__Problem__
Set down, please, exactly the lines below that run from the line with "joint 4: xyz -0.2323" to the line with "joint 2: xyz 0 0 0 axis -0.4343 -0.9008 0", both lines included.

__Data provided__
★ ★ ★
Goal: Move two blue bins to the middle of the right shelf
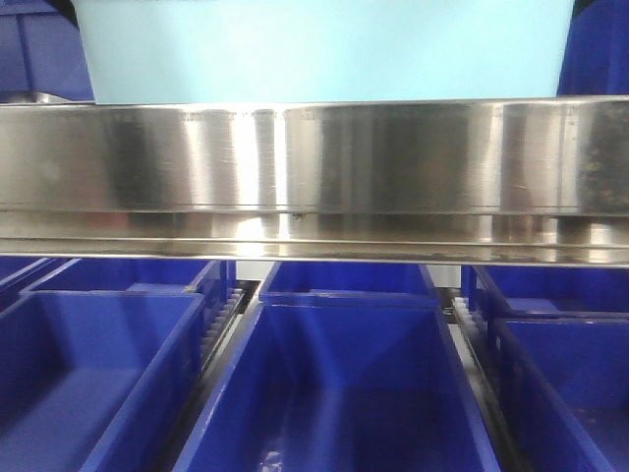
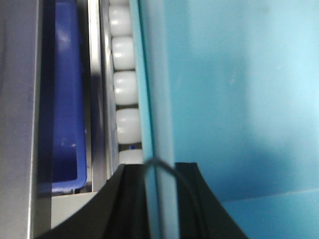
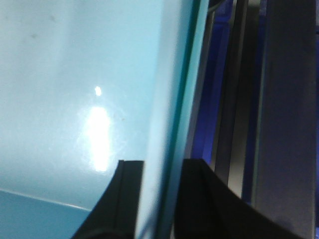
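A single pale bin (image 1: 324, 49) was seen in the front view, filling the top of the frame just above a broad steel rail (image 1: 314, 167). Its base was hidden behind that rail, so whether it rested on anything could not be told. Below the rail, a row of dark blue crates (image 1: 334, 393) was laid out side by side, open and facing up.

In the left wrist view, the left gripper (image 2: 160, 172) was set astride the bin's side wall, one black finger (image 2: 132, 199) outside and the other inside, both pressed against the plastic. A line of white rollers (image 2: 124, 89) was seen just beside the wall's outer face, and beyond them a dark blue crate (image 2: 67, 99) was held between steel strips.

In the right wrist view, the right gripper (image 3: 163, 167) was likewise clamped over the opposite wall, with the rim caught between its fingers. The bin's pale inner face was lit by a bright glare, and dark blue plastic and grey metal were seen outside it.
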You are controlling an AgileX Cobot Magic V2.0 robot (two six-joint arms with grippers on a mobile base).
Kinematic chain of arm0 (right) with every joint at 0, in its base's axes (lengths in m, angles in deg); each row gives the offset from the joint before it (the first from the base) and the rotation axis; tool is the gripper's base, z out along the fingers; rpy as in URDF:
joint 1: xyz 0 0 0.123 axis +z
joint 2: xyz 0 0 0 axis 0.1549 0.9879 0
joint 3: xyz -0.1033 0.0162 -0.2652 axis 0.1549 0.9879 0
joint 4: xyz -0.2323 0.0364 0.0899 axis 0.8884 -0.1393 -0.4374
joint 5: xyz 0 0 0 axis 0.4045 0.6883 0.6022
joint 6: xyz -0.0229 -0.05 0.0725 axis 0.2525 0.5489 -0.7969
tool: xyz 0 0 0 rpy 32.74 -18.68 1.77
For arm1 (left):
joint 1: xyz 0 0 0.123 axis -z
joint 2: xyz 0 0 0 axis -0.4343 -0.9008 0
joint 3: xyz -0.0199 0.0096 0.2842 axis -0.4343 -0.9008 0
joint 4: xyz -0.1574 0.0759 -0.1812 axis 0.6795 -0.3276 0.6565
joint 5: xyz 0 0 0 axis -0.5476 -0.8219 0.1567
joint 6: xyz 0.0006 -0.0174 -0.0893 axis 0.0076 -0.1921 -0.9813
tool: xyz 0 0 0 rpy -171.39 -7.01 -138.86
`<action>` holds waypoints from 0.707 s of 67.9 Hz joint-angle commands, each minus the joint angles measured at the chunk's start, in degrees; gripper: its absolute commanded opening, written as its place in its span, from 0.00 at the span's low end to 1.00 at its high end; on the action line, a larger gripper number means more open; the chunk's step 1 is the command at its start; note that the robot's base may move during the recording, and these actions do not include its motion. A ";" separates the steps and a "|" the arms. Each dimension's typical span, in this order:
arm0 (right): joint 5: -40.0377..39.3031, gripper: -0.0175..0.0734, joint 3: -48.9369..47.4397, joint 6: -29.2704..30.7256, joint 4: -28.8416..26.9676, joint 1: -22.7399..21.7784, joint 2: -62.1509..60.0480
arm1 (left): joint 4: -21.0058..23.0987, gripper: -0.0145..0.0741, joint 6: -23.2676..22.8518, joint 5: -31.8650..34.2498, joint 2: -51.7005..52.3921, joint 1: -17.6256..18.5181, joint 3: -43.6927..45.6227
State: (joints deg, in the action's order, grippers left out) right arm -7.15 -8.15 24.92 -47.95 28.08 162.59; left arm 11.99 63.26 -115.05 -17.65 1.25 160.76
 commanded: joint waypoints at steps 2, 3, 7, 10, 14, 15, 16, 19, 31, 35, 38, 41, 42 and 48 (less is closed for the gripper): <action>-1.42 0.02 -0.69 -0.87 0.99 -0.14 -2.29 | 1.85 0.04 0.41 2.22 3.41 0.25 3.21; -1.42 0.02 -1.13 -0.87 1.18 -0.14 -2.51 | 1.85 0.04 0.41 2.22 3.67 0.25 3.85; -1.42 0.02 -2.40 -0.87 2.04 -0.14 -3.37 | 1.85 0.04 0.41 2.22 4.57 0.36 5.26; -1.15 0.02 -4.08 -0.87 2.73 -0.14 -4.04 | 1.85 0.04 0.41 2.22 5.23 0.36 6.81; -1.02 0.02 -6.28 -0.87 3.29 -0.14 -4.60 | 1.85 0.04 0.41 2.22 5.90 0.36 8.73; -1.02 0.02 -6.87 -0.87 3.29 -0.14 -4.85 | 1.85 0.04 0.41 2.22 6.02 0.36 9.23; -1.02 0.02 -7.44 -0.87 3.29 -0.14 -4.85 | 1.85 0.04 0.41 2.22 6.21 0.36 9.70; -0.99 0.02 -9.35 -0.87 3.29 -0.14 -5.25 | 1.85 0.04 0.41 2.22 6.63 0.36 11.19; -0.51 0.02 -17.28 -0.87 3.80 -0.14 -5.35 | 2.26 0.04 0.41 2.12 7.62 0.36 17.06; -0.51 0.02 -19.15 -0.87 3.80 -0.14 -5.35 | 2.36 0.04 0.41 2.12 7.76 0.36 18.43; -0.51 0.02 -19.83 -0.87 3.95 -0.14 -5.35 | 2.36 0.04 0.41 2.24 7.76 0.36 18.78; -0.51 0.02 -20.12 -0.87 4.08 -0.14 -5.35 | 2.36 0.04 0.41 2.24 7.76 0.36 18.88; -0.51 0.02 -20.12 -0.87 4.08 -0.14 -5.35 | 2.36 0.04 0.41 2.24 7.76 0.36 18.88; -0.51 0.02 -20.09 -0.87 4.18 -0.14 -5.35 | 2.36 0.04 0.41 2.12 7.53 0.36 18.87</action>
State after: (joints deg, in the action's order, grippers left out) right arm -5.02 -27.38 23.98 -44.92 28.08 157.92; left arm 11.51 62.89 -116.53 -11.54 1.25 178.47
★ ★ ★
__Solution for this problem__
joint 4: xyz -0.2323 0.0364 0.0899 axis 0.8884 -0.1393 -0.4374
joint 5: xyz 0 0 0 axis 0.4045 0.6883 0.6022
joint 6: xyz -0.0229 -0.05 0.0725 axis 0.2525 0.5489 -0.7969
tool: xyz 0 0 0 rpy 32.74 -18.68 1.77
For arm1 (left):
joint 1: xyz 0 0 0.123 axis -z
joint 2: xyz 0 0 0 axis -0.4343 -0.9008 0

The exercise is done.